Zweiter Akt: Als sich die Menschen über alle Maßen für die Frauen begeisterten, die in so einer ganz anderen, respektvollen Sprache redeten, ließ er die Wahl gnadenlos fälschen. Schon im Vorfeld hatte er allen, die zum Protest bereit waren, mit einem Blutvergießen gedroht. Auch diesen Plan exekutierte der Diktator. Er hetzte seinen wehrlosen Landsleuten die berüchtigte Sonderpolizei Omon auf den Hals, ließ knüppeln, schießen und foltern. Doch damit fachte er die Empörung erst recht an. Die Wut der Menschen kochte so hoch, dass ihre Angst verschwand. Die Proteste nahmen zu. Sogar die systemrelevanten Staatsbediensteten streikten.
Belarus: Viel spricht dafür, dass sich die Situation noch einige Tage weiter aufschaukelt
Dritter Akt: Lukaschenko änderte die Taktik und gab ein wenig nach. Er ließ die meisten Inhaftierten frei und vorerst nicht mehr prügeln. Am vergangenen Wochenende karrten seine Schergen dann tausende Unterstützer des Regimes in die Hauptstadt Minsk, damit sie für den Herrscher demonstrierten. Aber das wirkte erst recht wie das letzte Aufgebot. Die Inszenierung beeindruckte niemanden mehr in Belarus. Und das galt auch für Lukaschenkos Satz, er werde lieber sterben, als das Land seinen Gegnern zu überlassen.

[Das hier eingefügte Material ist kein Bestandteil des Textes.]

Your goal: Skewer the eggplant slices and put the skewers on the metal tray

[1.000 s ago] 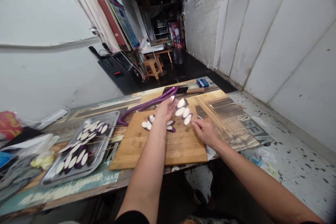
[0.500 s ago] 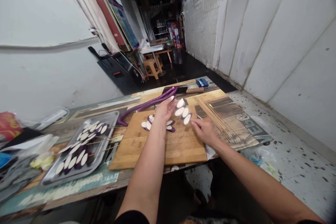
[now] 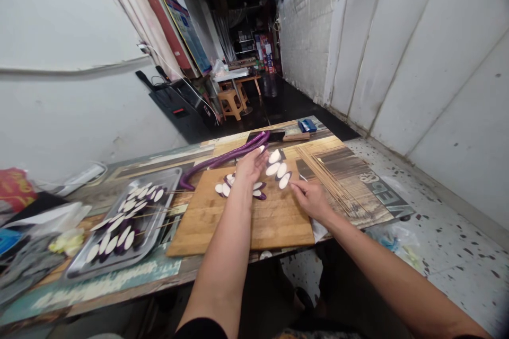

Vierter Akt, die Gegenwart: Damit ist nun klar, dass sich die revolutionäre Stimmung in Belarus und der erwachte Freiheitswille mit den klassischen Mitteln aus dem Diktatoren-Handbuch nicht mehr unterdrücken lassen. Also bleibt nur noch Flucht – oder eben die Verhängung des Ausnahmezustands samt Militäreinsatz, den die Verfassung für den Fall von „Unruhen, die mit Gewalt einhergehen“, ausdrücklich vorsieht. Viel spricht dafür, dass sich die Situation noch einige Tage weiter aufschaukelt und es dann zum Schwur kommt.